The OECD thus confirms a paradigm shift in financial supervision: AI is not treated as an independent object of regulation, but as a cross-cutting technology that concentrates known types of risk – such as model, IT, outsourcing, governance and consumer protection risks – at a new level of intensity and complexity. For supervisory authorities, this means that traditional audit and control mechanisms must be further developed without abandoning the principle of technology neutrality.
For financial institutions, this leads to a clear conclusion. The legally compliant use of AI is less a question of formal compliance with new individual rules and more a question of designing internal structures that can withstand supervisory scrutiny. Institutions must be able to explain, manage and take responsibility for the use of AI not only technically, but also organisationally, procedurally and legally. Governance structures, responsibilities, model validation, data quality, documentation and third-party management therefore become central compliance topics.
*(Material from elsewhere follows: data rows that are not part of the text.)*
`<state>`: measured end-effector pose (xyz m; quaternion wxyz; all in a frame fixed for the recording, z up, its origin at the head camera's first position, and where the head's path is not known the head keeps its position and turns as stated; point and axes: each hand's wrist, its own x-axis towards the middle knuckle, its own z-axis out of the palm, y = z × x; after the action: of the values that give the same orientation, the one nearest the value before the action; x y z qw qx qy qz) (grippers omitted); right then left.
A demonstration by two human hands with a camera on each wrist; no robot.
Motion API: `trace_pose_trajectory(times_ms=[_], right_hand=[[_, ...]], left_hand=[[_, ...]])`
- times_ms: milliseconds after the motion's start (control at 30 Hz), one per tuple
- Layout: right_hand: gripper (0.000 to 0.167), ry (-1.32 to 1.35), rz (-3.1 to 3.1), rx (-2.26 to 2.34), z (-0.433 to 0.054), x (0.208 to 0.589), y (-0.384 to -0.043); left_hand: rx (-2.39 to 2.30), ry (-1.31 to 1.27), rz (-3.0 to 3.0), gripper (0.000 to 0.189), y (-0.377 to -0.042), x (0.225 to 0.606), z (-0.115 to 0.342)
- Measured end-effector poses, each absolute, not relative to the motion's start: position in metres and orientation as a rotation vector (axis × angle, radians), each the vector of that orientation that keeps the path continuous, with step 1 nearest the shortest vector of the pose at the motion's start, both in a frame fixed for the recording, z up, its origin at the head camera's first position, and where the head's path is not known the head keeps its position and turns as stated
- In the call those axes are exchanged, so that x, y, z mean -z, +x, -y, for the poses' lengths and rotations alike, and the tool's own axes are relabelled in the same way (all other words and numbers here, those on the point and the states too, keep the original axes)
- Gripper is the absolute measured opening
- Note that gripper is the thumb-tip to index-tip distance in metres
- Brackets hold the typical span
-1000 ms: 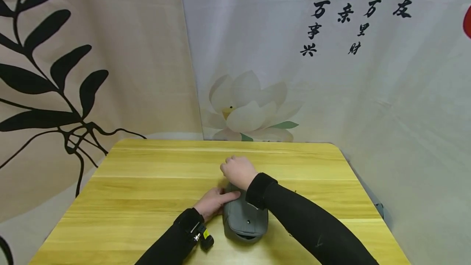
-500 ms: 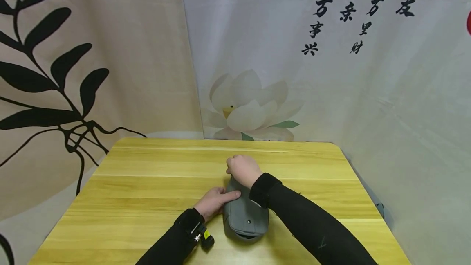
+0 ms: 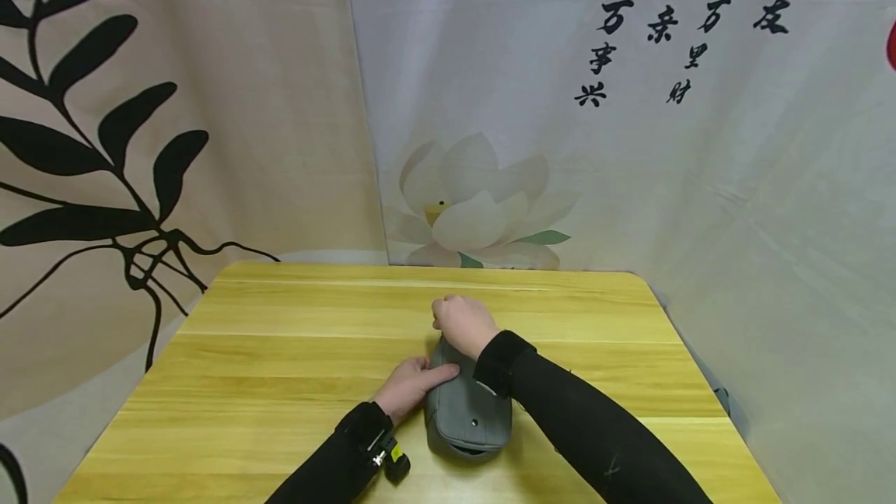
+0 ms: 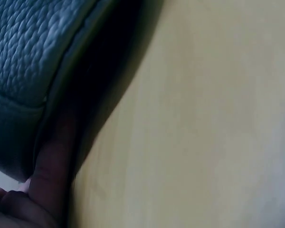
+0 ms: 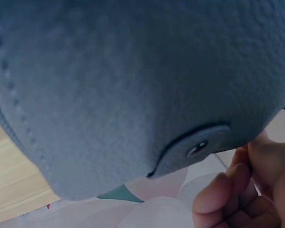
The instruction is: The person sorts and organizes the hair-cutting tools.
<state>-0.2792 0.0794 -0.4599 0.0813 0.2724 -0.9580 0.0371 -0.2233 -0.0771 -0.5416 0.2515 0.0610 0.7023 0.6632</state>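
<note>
A grey leather zip case (image 3: 472,414) with a rounded front end and a small metal stud lies on the table. My left hand (image 3: 408,387) grips its left side, the thumb laid over the top; in the left wrist view a finger (image 4: 52,175) reaches under the edge of the case. At the far end, my right hand (image 3: 464,325) has curled fingers. In the right wrist view, its thumb and forefinger pinch at the rim of the case (image 5: 109,95), beside a studded leather tab (image 5: 194,148). Exactly what they pinch is hidden. Zipper teeth (image 5: 4,123) run along one side.
The wooden table (image 3: 280,348) extends around the case on all sides. Behind it hangs a printed cloth backdrop (image 3: 490,61) with a lotus, dark leaves and writing. A small black camera (image 3: 397,467) is strapped at the left wrist.
Over the first half second my right hand shifts slightly right at the case's far end, and afterwards stays nearly still. My left wrist moves a little to the right. The case stays in place.
</note>
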Motion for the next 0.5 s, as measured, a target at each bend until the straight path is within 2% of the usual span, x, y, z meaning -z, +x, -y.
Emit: trace_pose_trajectory(times_ms=[500], right_hand=[[0.010,0.771,2.870,-0.161,-0.0849,0.4646,-0.2867]], left_hand=[[-1.792,0.187,-1.979,0.047,-0.2197,0.5387,0.0744]])
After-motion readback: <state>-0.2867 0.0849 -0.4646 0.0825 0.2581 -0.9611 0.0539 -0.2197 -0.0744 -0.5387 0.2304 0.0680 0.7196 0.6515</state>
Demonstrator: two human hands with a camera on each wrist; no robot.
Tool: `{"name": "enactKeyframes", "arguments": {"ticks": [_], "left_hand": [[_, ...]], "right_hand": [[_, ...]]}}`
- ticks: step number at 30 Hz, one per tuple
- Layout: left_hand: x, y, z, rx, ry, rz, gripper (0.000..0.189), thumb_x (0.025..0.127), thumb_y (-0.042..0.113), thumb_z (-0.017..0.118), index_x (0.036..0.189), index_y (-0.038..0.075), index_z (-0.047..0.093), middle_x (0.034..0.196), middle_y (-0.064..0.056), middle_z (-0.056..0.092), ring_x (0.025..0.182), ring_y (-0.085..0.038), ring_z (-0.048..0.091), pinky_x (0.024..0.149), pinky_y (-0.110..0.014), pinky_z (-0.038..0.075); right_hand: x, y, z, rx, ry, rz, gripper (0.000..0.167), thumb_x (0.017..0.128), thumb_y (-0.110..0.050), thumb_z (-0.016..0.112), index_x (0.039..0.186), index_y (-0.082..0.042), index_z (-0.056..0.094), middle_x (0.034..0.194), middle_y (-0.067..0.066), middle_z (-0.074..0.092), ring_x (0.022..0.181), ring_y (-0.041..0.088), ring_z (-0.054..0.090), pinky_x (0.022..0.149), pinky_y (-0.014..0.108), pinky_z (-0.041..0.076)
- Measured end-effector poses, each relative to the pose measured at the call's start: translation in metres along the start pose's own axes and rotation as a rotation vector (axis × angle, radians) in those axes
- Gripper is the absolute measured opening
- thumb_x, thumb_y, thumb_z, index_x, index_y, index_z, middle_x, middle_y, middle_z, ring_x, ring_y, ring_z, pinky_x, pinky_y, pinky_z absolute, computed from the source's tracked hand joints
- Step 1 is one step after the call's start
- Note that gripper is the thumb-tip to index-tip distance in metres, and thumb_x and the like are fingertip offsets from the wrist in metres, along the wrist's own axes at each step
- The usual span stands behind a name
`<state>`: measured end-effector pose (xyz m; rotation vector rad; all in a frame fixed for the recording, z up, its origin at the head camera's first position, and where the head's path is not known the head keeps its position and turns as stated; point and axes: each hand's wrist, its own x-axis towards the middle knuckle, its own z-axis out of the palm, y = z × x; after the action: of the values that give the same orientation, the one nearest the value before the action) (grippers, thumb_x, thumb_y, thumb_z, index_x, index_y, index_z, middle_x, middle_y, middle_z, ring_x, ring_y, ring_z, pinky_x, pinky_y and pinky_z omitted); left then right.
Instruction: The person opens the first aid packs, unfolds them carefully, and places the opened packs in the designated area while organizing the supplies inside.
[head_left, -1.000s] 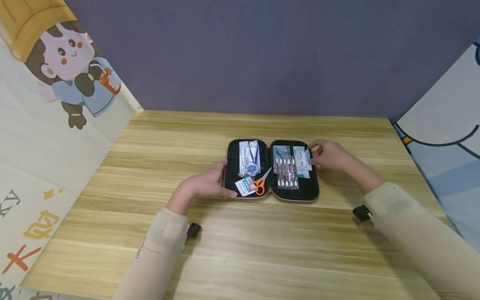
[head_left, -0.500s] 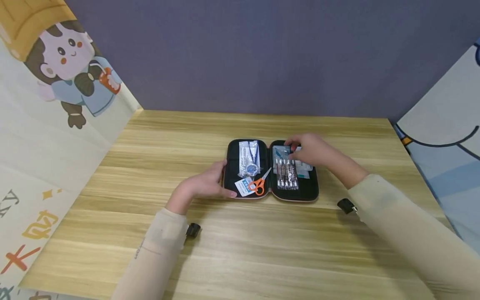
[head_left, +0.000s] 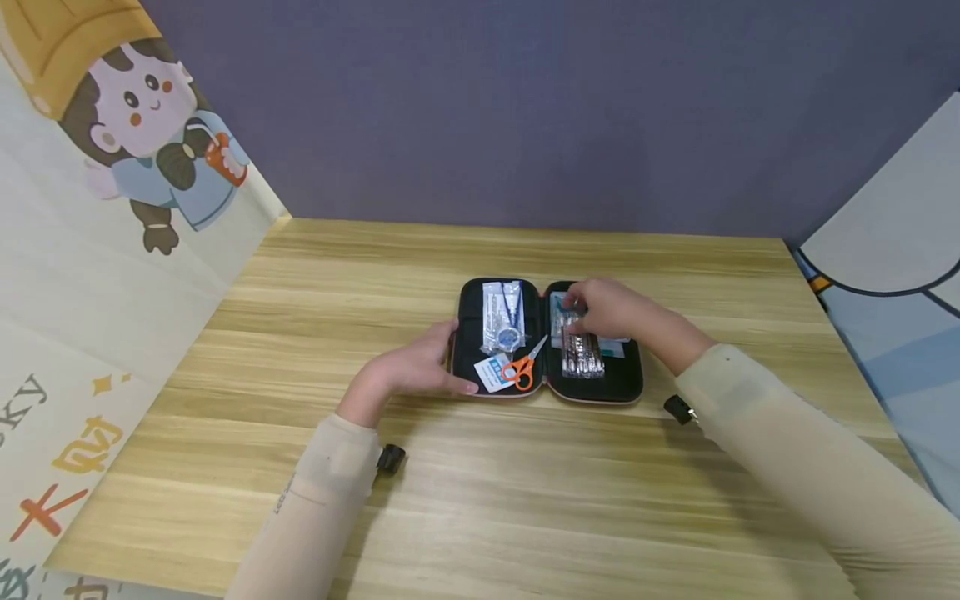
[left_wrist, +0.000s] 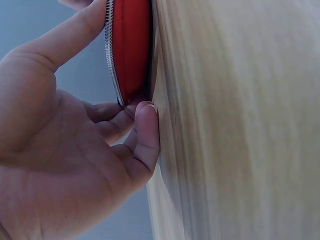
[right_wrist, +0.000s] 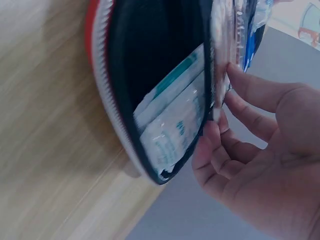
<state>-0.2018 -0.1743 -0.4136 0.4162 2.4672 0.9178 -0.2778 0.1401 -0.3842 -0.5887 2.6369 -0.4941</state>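
A zip case point(head_left: 467, 337) lies unfolded on the table, black inside and red outside. My left hand point(head_left: 412, 364) holds its left half, thumb at the front edge and fingers at the side; the left wrist view shows the red shell point(left_wrist: 134, 50) between them. Over the right half, my right hand point(head_left: 618, 312) pinches the upper end of a clear pack of cotton swabs point(head_left: 583, 360). In the right wrist view, thumb and fingers meet on that pack point(right_wrist: 220, 60). Flat packets point(right_wrist: 172, 130) lie in the case beside it, partly covered by the hand in the head view.
Orange-handled scissors point(head_left: 522, 367), a blue-and-white card point(head_left: 492, 372), a white packet point(head_left: 493, 307) and a round blue disc point(head_left: 508, 338) on a cord lie in the left half. The wooden table point(head_left: 480, 500) meets a dark blue panel point(head_left: 480, 117) behind.
My right hand has moved left from the case's right edge to the swab pack and now grips its top. The left hand has stayed at the case.
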Motion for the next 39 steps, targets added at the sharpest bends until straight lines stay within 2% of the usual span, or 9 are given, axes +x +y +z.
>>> {"name": "enactKeyframes", "arguments": {"ticks": [3, 7, 11, 16, 21, 26, 28, 32, 39], "left_hand": [[0.0, 0.001, 0.0, 0.003, 0.002, -0.009, 0.121, 0.082, 0.033, 0.091, 0.168, -0.001, 0.013, 0.173, -0.028, 0.022, 0.163, -0.042, 0.023, 0.135, -0.055, 0.02], [0.0, 0.001, 0.0, 0.006, 0.004, -0.007, 0.121, 0.083, 0.033, 0.091, 0.168, -0.002, 0.013, 0.173, -0.029, 0.023, 0.163, -0.043, 0.023, 0.134, -0.055, 0.02], [0.0, 0.0, 0.0, -0.002, 0.004, 0.003, 0.12, 0.082, 0.032, 0.091, 0.168, -0.002, 0.014, 0.172, -0.029, 0.025, 0.162, -0.043, 0.024, 0.134, -0.055, 0.021], [0.0, -0.001, 0.0, -0.009, 0.008, 0.029, 0.117, 0.082, 0.032, 0.091, 0.167, -0.001, 0.018, 0.17, -0.028, 0.029, 0.161, -0.043, 0.028, 0.134, -0.056, 0.023], [0.0, -0.002, -0.001, -0.025, -0.001, 0.025, 0.117, 0.082, 0.03, 0.091, 0.167, -0.001, 0.016, 0.171, -0.027, 0.028, 0.161, -0.041, 0.026, 0.134, -0.055, 0.022], [0.002, -0.002, -0.001, -0.045, -0.003, 0.035, 0.117, 0.081, 0.028, 0.092, 0.167, -0.001, 0.018, 0.17, -0.026, 0.029, 0.161, -0.041, 0.027, 0.134, -0.055, 0.022], [0.002, -0.001, -0.002, -0.049, -0.005, 0.039, 0.116, 0.081, 0.027, 0.092, 0.167, 0.0, 0.018, 0.17, -0.026, 0.03, 0.161, -0.04, 0.028, 0.134, -0.055, 0.022], [0.002, -0.001, -0.002, -0.044, -0.01, 0.034, 0.117, 0.082, 0.028, 0.092, 0.167, -0.002, 0.017, 0.171, -0.027, 0.028, 0.161, -0.042, 0.026, 0.134, -0.055, 0.021], [0.003, -0.002, -0.002, -0.03, -0.01, -0.003, 0.121, 0.082, 0.031, 0.091, 0.167, -0.003, 0.013, 0.172, -0.029, 0.023, 0.162, -0.043, 0.023, 0.134, -0.056, 0.02]], "right_hand": [[-0.001, 0.008, 0.0, 0.005, 0.02, 0.001, 0.038, 0.098, -0.017, 0.077, 0.129, 0.003, 0.068, 0.118, 0.022, 0.069, 0.11, 0.035, 0.065, 0.099, 0.053, 0.054], [-0.005, 0.018, -0.002, 0.037, 0.028, 0.01, 0.038, 0.099, -0.016, 0.075, 0.13, 0.004, 0.067, 0.101, 0.016, 0.066, 0.086, 0.025, 0.061, 0.078, 0.041, 0.053], [-0.014, 0.027, -0.009, 0.091, 0.008, 0.012, 0.037, 0.101, -0.015, 0.071, 0.133, 0.004, 0.066, 0.095, 0.014, 0.065, 0.074, 0.021, 0.057, 0.067, 0.034, 0.049], [-0.031, 0.043, -0.015, 0.149, 0.045, 0.019, 0.026, 0.102, -0.017, 0.07, 0.122, 0.0, 0.068, 0.097, 0.014, 0.063, 0.076, 0.02, 0.057, 0.065, 0.032, 0.048], [-0.054, 0.068, -0.016, 0.365, 0.051, 0.091, 0.022, 0.101, -0.01, 0.068, 0.12, 0.001, 0.066, 0.109, 0.017, 0.065, 0.074, 0.017, 0.06, 0.061, 0.032, 0.055], [-0.075, 0.094, -0.016, 0.557, 0.032, 0.159, 0.032, 0.106, -0.011, 0.06, 0.132, 0.007, 0.063, 0.121, 0.018, 0.068, 0.09, 0.014, 0.07, 0.08, 0.035, 0.065], [-0.081, 0.103, -0.014, 0.605, 0.005, 0.178, 0.04, 0.107, -0.016, 0.062, 0.139, 0.009, 0.06, 0.126, 0.017, 0.071, 0.098, 0.012, 0.073, 0.087, 0.034, 0.065], [-0.09, 0.109, -0.004, 0.58, -0.012, 0.187, 0.05, 0.102, -0.024, 0.073, 0.139, 0.007, 0.063, 0.123, 0.013, 0.077, 0.1, 0.007, 0.073, 0.088, 0.029, 0.062], [-0.09, 0.096, 0.013, 0.547, 0.025, 0.14, 0.03, 0.1, -0.011, 0.074, 0.123, 0.007, 0.072, 0.111, 0.017, 0.078, 0.089, 0.014, 0.077, 0.078, 0.032, 0.066]]}}
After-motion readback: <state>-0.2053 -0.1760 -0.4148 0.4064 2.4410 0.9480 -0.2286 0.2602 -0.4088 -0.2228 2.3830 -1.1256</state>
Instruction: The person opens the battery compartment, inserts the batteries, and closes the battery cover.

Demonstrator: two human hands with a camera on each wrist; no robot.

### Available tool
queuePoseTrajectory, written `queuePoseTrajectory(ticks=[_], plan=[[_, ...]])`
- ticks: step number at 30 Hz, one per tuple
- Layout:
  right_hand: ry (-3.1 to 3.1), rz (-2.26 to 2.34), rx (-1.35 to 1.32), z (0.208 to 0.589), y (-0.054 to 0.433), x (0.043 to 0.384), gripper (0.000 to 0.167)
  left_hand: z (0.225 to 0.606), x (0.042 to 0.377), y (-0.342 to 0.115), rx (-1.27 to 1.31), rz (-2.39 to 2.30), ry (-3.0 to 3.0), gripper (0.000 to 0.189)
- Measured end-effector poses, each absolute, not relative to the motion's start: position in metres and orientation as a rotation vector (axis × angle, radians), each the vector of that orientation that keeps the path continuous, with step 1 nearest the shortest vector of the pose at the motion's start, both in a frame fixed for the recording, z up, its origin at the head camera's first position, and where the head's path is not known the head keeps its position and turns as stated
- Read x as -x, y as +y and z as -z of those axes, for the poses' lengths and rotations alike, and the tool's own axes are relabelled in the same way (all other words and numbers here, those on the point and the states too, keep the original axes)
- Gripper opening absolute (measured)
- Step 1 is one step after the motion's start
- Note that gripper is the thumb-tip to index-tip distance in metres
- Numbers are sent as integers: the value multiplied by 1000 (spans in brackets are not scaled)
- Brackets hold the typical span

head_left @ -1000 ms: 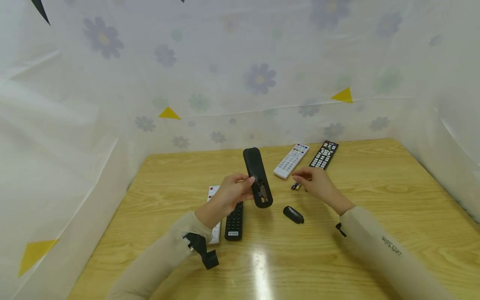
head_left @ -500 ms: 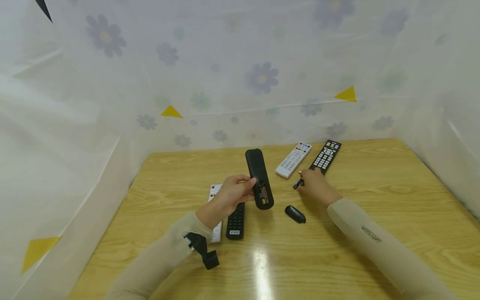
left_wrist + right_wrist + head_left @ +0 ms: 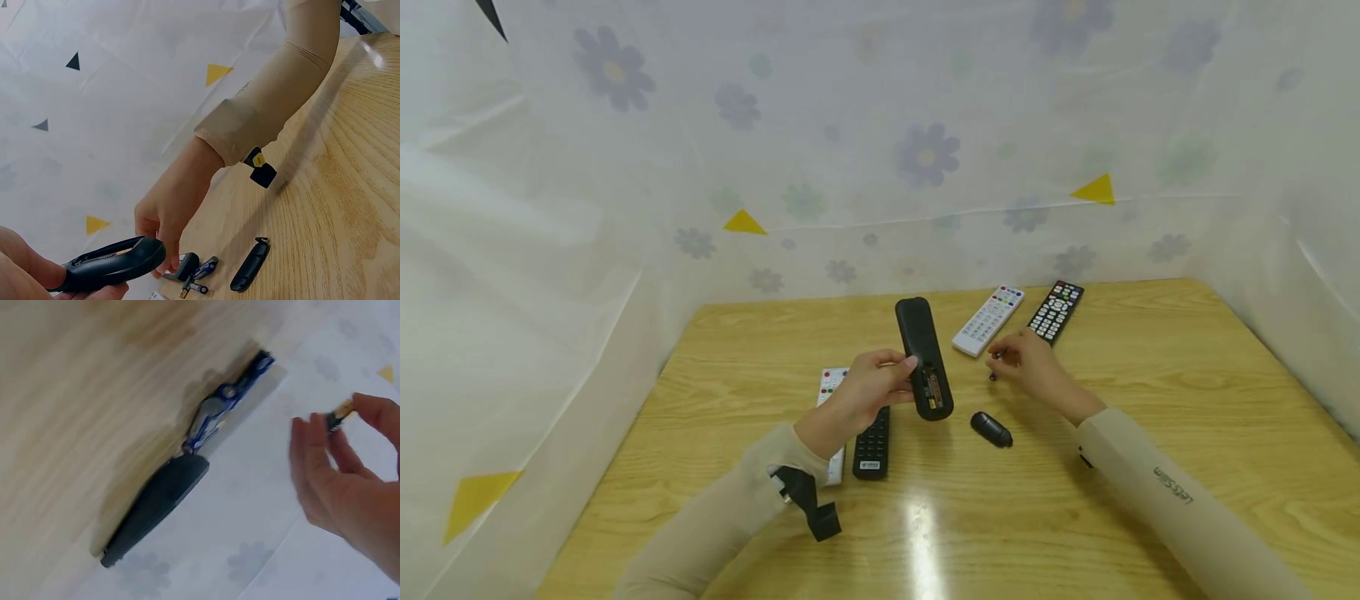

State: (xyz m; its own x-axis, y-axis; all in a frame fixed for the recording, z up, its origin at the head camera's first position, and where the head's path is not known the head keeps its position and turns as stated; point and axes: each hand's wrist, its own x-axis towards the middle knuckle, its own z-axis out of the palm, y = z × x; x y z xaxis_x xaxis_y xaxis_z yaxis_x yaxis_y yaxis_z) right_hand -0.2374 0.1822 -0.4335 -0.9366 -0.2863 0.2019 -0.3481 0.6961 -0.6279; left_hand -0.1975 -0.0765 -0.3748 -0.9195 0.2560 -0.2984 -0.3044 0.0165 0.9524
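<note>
My left hand (image 3: 868,387) grips a black remote control (image 3: 916,329), thumb across its edge, with the back facing me. Its battery compartment is uncovered, and a battery (image 3: 934,390) lies inside. To the right, my right hand (image 3: 1041,371) is raised off the table; its thumb and fingers pinch a small battery (image 3: 340,414) with a copper-coloured end, plain in the right wrist view. Below that hand lie several loose blue batteries (image 3: 212,419), mostly hidden by it in the head view. A black battery cover (image 3: 991,429) rests on the wood between the hands.
A white remote (image 3: 988,321) and a black remote with white buttons (image 3: 1056,312) lie at the back right of the table (image 3: 1075,525). Another white remote (image 3: 832,467) and a black one (image 3: 871,450) lie under my left forearm and hand. Flowered sheeting (image 3: 880,150) stands behind.
My right hand went down to the loose batteries, picked one up and has risen slightly with it. My left hand, still holding the remote, has shifted a little to the right.
</note>
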Motion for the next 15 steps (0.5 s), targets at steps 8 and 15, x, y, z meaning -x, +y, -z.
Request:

This is particularly evident in the European context. With the EU AI Act, DORA and existing sectoral financial regulation, no new self-contained AI supervisory regime is emerging, but rather a complex interaction of existing frameworks that must be implemented coherently. The OECD paper rightly warns against viewing AI-specific requirements in isolation or as purely additive. What matters instead is the ability of supervisors – and institutions – to apply these frameworks consistently and to avoid contradictions, duplicate requirements and blind spots.
The BaFin guidance on the use of AI illustrates exemplarily how such operationalisation can look. It shows that, from a supervisory perspective, AI is not an innovation space outside established control mechanisms, but an integral part of existing ICT and risk management. At the same time, it becomes clear that supervision focuses less on abstract prohibitions and more on the quality of implementation and governance in individual cases.
Against this background, the OECD paper can also be read as an implicit call to action – for both supervisory authorities and market participants. Successful use of AI in the financial sector will increasingly take place where institutions invest early in robust governance, substantive explainability, clear responsibilities and an open supervisory dialogue. AI thus becomes not primarily a legal risk, but a stress test for the maturity of existing compliance and risk structures.
Ultimately, the OECD paper shows that the future of AI in the financial sector will not be decided in new legislative texts, but in supervisory practice. Those who already understand AI today as a regulated component of their business model – rather than as a technical add-on – will be better positioned from a regulatory perspective as supervisory expectations continue to evolve.